# Exercise
For each line in the data below that holds "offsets", return a copy.

# Data extract
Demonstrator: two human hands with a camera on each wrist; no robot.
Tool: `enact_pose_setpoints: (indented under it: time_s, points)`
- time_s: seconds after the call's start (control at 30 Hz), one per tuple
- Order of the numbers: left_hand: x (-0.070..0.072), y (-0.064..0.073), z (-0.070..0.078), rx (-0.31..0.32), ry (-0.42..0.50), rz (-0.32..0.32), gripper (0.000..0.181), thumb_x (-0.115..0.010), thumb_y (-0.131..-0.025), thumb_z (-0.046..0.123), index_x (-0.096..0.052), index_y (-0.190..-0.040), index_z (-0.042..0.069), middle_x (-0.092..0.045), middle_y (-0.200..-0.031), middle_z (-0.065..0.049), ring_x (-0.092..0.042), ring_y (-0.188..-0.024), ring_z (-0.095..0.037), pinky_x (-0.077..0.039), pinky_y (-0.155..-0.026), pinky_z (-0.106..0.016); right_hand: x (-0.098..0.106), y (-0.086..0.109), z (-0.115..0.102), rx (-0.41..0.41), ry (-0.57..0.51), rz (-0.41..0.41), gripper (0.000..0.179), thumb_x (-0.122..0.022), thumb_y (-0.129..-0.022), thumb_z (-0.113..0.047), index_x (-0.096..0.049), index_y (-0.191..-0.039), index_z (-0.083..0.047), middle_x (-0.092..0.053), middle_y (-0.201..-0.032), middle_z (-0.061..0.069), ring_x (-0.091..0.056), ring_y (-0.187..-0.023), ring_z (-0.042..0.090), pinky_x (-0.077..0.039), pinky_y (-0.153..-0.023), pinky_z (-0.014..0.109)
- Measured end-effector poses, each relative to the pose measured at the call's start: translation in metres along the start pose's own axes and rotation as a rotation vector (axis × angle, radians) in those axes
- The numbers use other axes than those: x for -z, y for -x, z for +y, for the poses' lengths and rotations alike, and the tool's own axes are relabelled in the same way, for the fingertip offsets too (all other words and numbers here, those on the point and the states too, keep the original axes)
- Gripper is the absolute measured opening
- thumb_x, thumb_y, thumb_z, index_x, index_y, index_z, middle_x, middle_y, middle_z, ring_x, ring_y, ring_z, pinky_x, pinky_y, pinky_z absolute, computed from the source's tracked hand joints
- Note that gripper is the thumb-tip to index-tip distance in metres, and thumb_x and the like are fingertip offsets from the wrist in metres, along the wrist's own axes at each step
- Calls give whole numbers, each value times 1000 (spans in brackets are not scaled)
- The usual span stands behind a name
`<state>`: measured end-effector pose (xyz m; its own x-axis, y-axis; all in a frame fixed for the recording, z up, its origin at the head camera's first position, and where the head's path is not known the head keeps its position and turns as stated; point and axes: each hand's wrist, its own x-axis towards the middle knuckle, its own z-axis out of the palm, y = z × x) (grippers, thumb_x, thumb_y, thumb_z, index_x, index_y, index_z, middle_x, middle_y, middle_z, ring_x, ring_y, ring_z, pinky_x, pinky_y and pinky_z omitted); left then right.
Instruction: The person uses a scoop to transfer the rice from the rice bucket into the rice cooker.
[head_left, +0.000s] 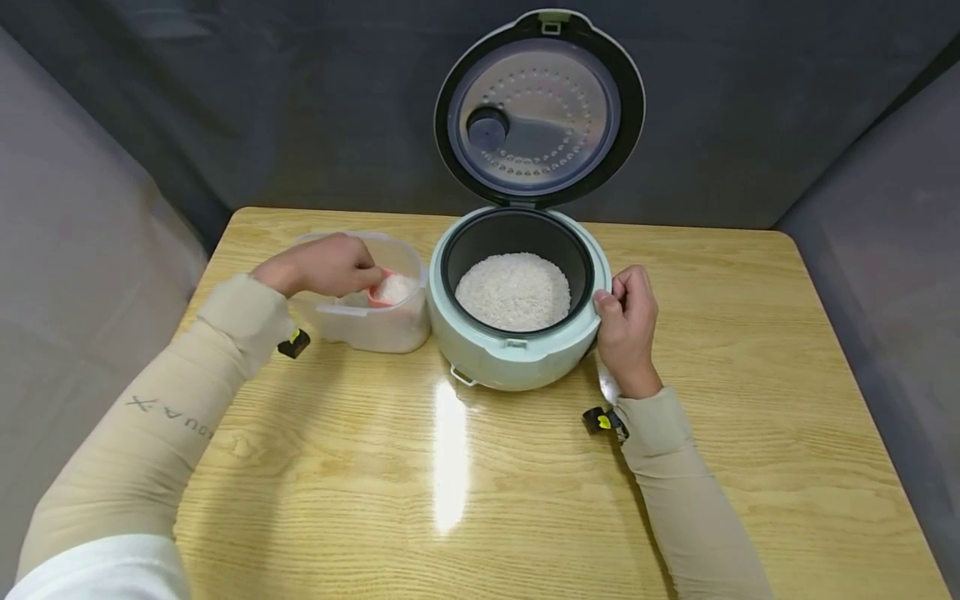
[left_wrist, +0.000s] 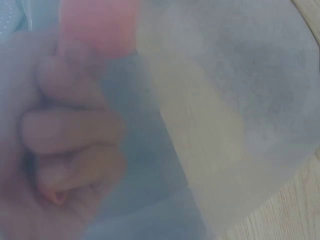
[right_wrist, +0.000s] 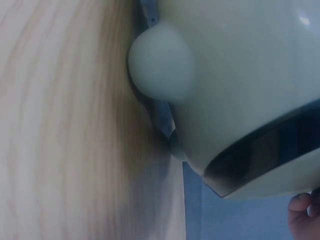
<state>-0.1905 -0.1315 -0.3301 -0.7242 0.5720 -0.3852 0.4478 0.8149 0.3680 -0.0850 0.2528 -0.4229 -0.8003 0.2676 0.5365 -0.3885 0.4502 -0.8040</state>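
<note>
My left hand [head_left: 333,265] reaches into a translucent plastic bin [head_left: 382,337] and grips a red scoop [head_left: 377,294]. White rice [head_left: 396,288] shows at the scoop. Through the bin's hazy wall, the left wrist view shows curled fingers [left_wrist: 70,130] around the handle, with the red scoop [left_wrist: 100,27] above them. Right beside the bin stands a pale green rice cooker [head_left: 517,367], its lid [head_left: 540,117] raised and a heap of rice [head_left: 513,292] in its dark pot. My right hand [head_left: 630,329] holds the cooker's right side, thumb at the rim.
A wooden table [head_left: 525,500] carries everything. Beside my right wrist lies a shiny, pale, narrow object [head_left: 607,383], partly hidden. A small wire-like latch [head_left: 462,377] juts from the cooker's lower front. Dark cloth [head_left: 337,108] hangs behind the table.
</note>
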Motion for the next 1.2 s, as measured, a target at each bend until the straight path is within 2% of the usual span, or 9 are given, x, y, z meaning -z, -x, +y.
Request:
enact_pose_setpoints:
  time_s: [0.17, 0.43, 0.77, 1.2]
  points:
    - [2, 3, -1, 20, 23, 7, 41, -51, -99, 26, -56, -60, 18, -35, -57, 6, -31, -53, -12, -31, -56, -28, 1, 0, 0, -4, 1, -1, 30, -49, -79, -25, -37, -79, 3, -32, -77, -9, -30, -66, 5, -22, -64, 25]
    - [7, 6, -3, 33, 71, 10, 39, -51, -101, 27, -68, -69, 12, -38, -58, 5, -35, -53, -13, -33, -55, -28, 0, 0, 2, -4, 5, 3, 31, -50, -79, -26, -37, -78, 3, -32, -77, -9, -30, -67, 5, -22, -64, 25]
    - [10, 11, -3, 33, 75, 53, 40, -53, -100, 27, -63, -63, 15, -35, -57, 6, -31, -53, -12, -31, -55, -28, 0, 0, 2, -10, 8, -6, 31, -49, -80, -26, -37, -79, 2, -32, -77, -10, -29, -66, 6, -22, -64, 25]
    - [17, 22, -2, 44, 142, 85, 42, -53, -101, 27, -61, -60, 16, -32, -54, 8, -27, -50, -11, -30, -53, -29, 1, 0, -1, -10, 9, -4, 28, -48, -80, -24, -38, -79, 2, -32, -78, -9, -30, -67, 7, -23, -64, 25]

# Solved problem
- The numbers use other axes than those: x for -z, y for -x, z for +y, for the poses' lengths and rotations alike, and the tool's own axes are relabelled in the same way, for the fingertip offsets too (all other words and numbers here, those on the point and the states too, keep the original axes)
- Note that gripper is the thumb-tip to index-tip distance in metres, and thumb_x and the like are fingertip offsets from the wrist in metres, along the wrist's own axes at each step

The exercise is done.